I think the bigger difference is the Canadian attitude about the "commons" nature of electricity and so profiting excessively on power is frowned upon.
Regenerative farming and/or permaculture offer ways to run industrial-scale agriculture without the monoculture. See i.e. https://peercommunityjournal.org/articles/10.24072/pcjournal...
Another innovation I see is the use of "crop tunnels" (https://en.wikipedia.org/wiki/Polytunnel) to greatly extend the growing season in colder climates (another poster mentioned "Ohio"), and/or better control evaporation.
If you're growing extreme-value crops - marijuana, or maybe exotic salad greens for Michelin-starred restaurants - that can actually work.
Otherwise, you're trying to compete with millions of square miles of naturally sun-lit dirt, and extremely efficient modern agro-tech stacks. Bankruptcy awaits.

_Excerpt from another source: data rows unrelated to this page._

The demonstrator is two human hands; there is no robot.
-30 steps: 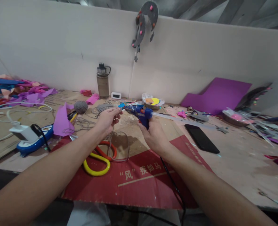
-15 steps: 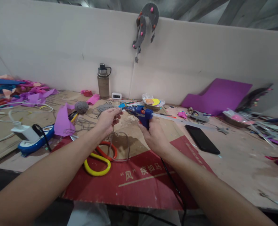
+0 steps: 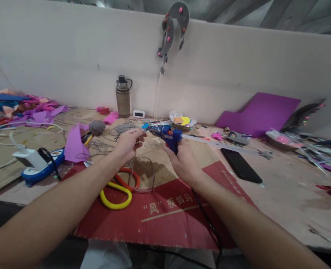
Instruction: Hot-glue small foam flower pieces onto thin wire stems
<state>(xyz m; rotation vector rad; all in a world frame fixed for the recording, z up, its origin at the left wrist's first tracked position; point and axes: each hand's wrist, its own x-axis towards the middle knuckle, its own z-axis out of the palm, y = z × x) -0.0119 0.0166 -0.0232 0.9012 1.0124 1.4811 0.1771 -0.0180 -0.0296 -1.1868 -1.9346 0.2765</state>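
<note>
My right hand (image 3: 186, 160) is wrapped round the handle of a blue hot glue gun (image 3: 172, 137), which points left. A long clear glue stick (image 3: 218, 144) juts from its back. My left hand (image 3: 130, 144) pinches thin grey yarn (image 3: 153, 175) right at the gun's nozzle; the exact spot between finger and thumb is too small to make out. From that hand the yarn trails down in loops onto the cardboard. Below my left forearm lie scissors with a yellow and an orange-red handle (image 3: 116, 203), their blades mostly hidden.
Red-printed cardboard (image 3: 159, 231) covers the table front. A grey yarn ball (image 3: 97, 127), a power strip (image 3: 44, 168) and felt scraps (image 3: 27, 108) are on the left. A water bottle (image 3: 123, 99) stands behind. To the right lie a phone (image 3: 241, 165) and a purple sheet (image 3: 259, 116).
</note>
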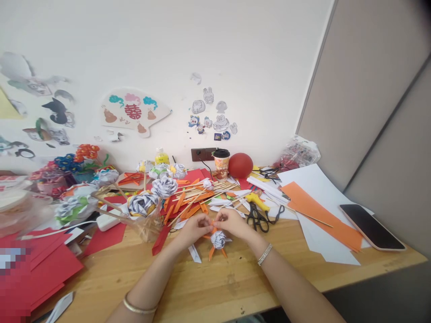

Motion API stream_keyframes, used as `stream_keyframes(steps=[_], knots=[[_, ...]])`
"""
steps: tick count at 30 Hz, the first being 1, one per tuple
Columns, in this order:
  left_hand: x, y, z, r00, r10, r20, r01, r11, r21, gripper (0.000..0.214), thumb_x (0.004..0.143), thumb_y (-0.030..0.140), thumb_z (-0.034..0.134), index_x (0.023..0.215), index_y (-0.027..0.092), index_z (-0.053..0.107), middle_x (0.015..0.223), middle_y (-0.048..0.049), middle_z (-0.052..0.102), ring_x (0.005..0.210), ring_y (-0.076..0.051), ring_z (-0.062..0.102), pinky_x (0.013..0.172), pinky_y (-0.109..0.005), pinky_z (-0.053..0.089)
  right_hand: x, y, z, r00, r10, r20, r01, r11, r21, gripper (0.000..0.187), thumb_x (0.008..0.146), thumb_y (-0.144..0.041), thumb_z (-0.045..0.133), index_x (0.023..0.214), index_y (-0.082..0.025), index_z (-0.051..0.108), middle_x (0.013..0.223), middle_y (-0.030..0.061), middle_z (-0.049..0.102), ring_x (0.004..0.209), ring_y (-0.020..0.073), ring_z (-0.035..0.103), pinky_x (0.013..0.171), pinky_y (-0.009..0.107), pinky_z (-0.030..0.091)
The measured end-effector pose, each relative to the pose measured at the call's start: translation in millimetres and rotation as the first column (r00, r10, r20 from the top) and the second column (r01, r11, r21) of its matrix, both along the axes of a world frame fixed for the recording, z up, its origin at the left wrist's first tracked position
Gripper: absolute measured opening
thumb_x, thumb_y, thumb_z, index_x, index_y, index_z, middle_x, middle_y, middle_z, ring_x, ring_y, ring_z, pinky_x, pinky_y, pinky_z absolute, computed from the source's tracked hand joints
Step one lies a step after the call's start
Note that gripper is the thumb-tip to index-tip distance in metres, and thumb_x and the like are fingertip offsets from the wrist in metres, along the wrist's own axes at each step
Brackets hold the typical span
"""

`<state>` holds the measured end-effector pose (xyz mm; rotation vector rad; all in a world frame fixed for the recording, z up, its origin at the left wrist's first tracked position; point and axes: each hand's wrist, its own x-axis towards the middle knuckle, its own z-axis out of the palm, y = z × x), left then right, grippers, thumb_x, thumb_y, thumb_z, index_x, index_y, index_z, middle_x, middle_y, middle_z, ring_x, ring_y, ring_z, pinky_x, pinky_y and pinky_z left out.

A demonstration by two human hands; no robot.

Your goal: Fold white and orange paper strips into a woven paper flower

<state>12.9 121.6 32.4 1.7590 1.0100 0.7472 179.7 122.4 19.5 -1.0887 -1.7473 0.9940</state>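
My left hand (198, 226) and my right hand (230, 222) meet over the front middle of the table, fingertips pinched together. Between them is a small orange paper piece (213, 227), mostly covered by the fingers. Just below the fingertips sits a white paper flower (218, 240), with orange paper points sticking out beneath it. Whether the pinched piece is joined to this flower I cannot tell. A folded white paper strip (194, 254) lies by my left hand. Black-handled scissors (257, 218) rest to the right of my right hand.
Behind the hands spread wooden sticks (193, 194) and paper scraps. Finished paper flowers (143, 203) stand at left, near red sheets (50, 269). A lidded cup (221, 165) and red balloon (240, 165) are at the wall. Orange paper (319, 215) and a phone (372, 226) lie right.
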Motion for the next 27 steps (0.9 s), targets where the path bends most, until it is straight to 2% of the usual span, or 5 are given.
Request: stream_keyframes(steps=[3, 7, 10, 18, 27], knots=[[1, -1, -0.3, 0.997, 0.062, -0.053, -0.057, 0.995, 0.079, 0.015, 0.065, 0.029, 0.058, 0.067, 0.015, 0.053, 0.058, 0.0031, 0.054, 0.054, -0.010, 0.050, 0.051, -0.020, 0.037, -2, -1, -1.3, 0.996, -0.072, 0.060, 0.069, 0.996, 0.050, 0.007, 0.062, -0.016, 0.062, 0.064, -0.016, 0.055, 0.061, -0.0036, 0.054, 0.057, 0.0092, 0.047, 0.053, 0.020, 0.036], [2, -5, 3.0, 0.987, 0.110, -0.120, -0.087, 0.979, 0.184, 0.012, 0.064, 0.026, 0.056, 0.063, 0.015, 0.054, 0.058, 0.0023, 0.054, 0.055, -0.011, 0.049, 0.052, -0.021, 0.037, 0, -1, -0.2, 0.999, 0.026, 0.047, -0.026, 1.000, 0.013, 0.008, 0.063, -0.016, 0.061, 0.069, -0.016, 0.056, 0.067, -0.0029, 0.056, 0.060, 0.0100, 0.050, 0.053, 0.020, 0.038], [1, -5, 3.4, 0.990, 0.076, -0.116, -0.057, 0.986, 0.158, 0.011, 0.062, 0.024, 0.058, 0.067, 0.015, 0.055, 0.061, 0.0014, 0.056, 0.057, -0.012, 0.051, 0.054, -0.022, 0.039, 2, -2, 1.3, 0.997, 0.007, 0.076, -0.009, 1.000, 0.022, 0.007, 0.063, -0.017, 0.062, 0.068, -0.016, 0.057, 0.068, -0.0021, 0.057, 0.062, 0.0111, 0.052, 0.055, 0.021, 0.039], [-3, 1, -3.9, 0.995, 0.084, -0.052, -0.083, 0.996, 0.014, 0.017, 0.059, 0.025, 0.061, 0.071, 0.014, 0.056, 0.062, -0.0003, 0.061, 0.058, -0.014, 0.057, 0.055, -0.023, 0.043, 0, -7, 6.4, 0.967, -0.136, 0.217, 0.085, 0.970, 0.230, 0.006, 0.062, -0.018, 0.066, 0.062, -0.017, 0.059, 0.072, -0.0002, 0.055, 0.072, 0.0139, 0.052, 0.061, 0.023, 0.038], [1, -1, -2.9, 0.991, 0.119, -0.060, -0.111, 0.986, 0.123, 0.012, 0.059, 0.023, 0.060, 0.066, 0.015, 0.055, 0.059, 0.0012, 0.059, 0.055, -0.012, 0.054, 0.051, -0.021, 0.041, 2, -8, 10.0, 0.974, -0.003, 0.224, -0.040, 0.981, 0.188, 0.008, 0.065, -0.017, 0.063, 0.073, -0.019, 0.061, 0.072, -0.0012, 0.060, 0.070, 0.0132, 0.055, 0.060, 0.023, 0.040]])
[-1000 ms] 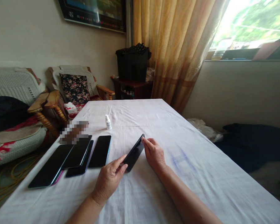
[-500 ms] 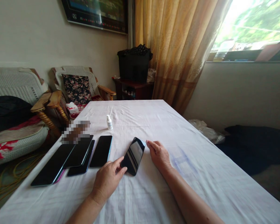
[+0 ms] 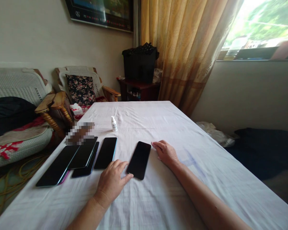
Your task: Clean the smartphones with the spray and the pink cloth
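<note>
A black phone (image 3: 139, 159) is lying flat on the white cloth (image 3: 156, 201), its dark screen facing up, between the person's two hands. With that phone as the middle of the dial and twelve pointing away from the person, the left hand (image 3: 113, 179) is lying at eight o'clock. Its thumb and fingers are standing apart in a loose, wide curve: the thumb tip is meeting the phone's near left corner and the index fingertip is lying right beside the left edge, without gripping it. The right hand (image 3: 166, 152) is lying at two to three o'clock, its fingertips standing close together just off the far right corner; the view is not showing whether they are fully meeting or pinching something thin.

At nine o'clock a blue-edged phone (image 3: 106, 153) is lying screen up, and farther out that way several overlapping devices (image 3: 83, 156) are showing dark screens. A small white bottle (image 3: 114, 124) is standing upright between ten and eleven o'clock. A faint blue mark (image 3: 193, 159) is showing on the cloth at three o'clock. Beyond the table, a gold curtain (image 3: 180, 57) is hanging at one o'clock.
</note>
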A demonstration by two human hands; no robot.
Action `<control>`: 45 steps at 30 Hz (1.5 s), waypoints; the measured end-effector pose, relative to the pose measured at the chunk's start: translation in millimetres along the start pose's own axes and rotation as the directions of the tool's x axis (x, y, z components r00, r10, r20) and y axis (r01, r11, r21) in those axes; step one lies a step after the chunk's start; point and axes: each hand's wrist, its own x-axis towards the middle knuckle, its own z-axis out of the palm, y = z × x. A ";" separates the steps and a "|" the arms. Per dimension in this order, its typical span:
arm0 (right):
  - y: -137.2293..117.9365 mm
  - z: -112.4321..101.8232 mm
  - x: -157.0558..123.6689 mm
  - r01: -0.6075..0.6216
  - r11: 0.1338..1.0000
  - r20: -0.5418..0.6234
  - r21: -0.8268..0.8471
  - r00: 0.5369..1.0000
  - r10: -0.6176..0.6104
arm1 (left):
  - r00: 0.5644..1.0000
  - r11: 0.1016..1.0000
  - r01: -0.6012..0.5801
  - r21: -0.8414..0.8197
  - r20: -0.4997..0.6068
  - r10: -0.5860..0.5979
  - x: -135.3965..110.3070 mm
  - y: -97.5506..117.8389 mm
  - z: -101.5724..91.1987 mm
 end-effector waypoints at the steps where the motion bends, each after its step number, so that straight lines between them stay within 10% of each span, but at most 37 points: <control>1: 0.5 -0.6 0.6 0.012 1.000 0.009 -0.008 1.000 -0.012 | 1.000 1.000 -0.012 0.026 -0.014 0.012 -0.7 -0.2 -0.2; 16: 2.5 -6.3 -7.0 0.342 0.939 0.133 -0.032 0.933 -0.335 | 0.992 0.995 -0.095 0.034 -0.078 0.098 -3.1 -0.9 6.1; 45: -6.3 -2.0 -2.2 0.235 0.968 0.101 -0.088 0.969 -0.226 | 0.983 0.987 -0.160 -0.007 -0.090 0.158 -1.0 -4.2 7.5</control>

> just technologist delusions of mine?
I'd bet you've read several articles about techno-utopians setting up vertical farms, and their grand dreams. Which always hand-wave the "how can this massively expensive setup complete with dirt?" part.
Farming sun-lit dirt does not magically require monoculture, nor poor farming practices. The problems is monoculture's appeal to certain human cultures - especially profit-maximizing "big ag" capitalists - and the agricultural policies enacted by naive politicians.
You're begging the question with this statement. Indoor growing is used when you don't have access to this kind of resource. There are many locations where access to land or suitable conditions is restricted.
CEA has been used profitably for a long time, and the most valuable crops are mushrooms and leafy greens, not exotic or illegal plants.
These days, "don't have access" is a micro-market. Everywhere else, indoor growing has to compete with the cost & delay of importing. Last I heard, even Antarctic bases are only growing a few fresh veggies - 99% of their food is imported. (Well, plant-based food. They might do a fair bit of fishing.)
> CEA has been used ...
My comment was replying to magemaster's "large scale vertical farms ... just technologist delusions".* Vs. greenhouses - which can be little more than plastic sheeting over light wooden framing over sunlit dirt - yes, those have far saner economics. Mushrooms - which can be grown in dark caves without dirt using prehistoric technology - are also a very different thing.
*To quote Wikipedia - "The modern concept of vertical farming was proposed in 1999 by Dickson Despommier, professor of Public and Environmental Health at Columbia University.[2] Despommier and his students came up with a design of a skyscraper farm that could feed 50,000 people."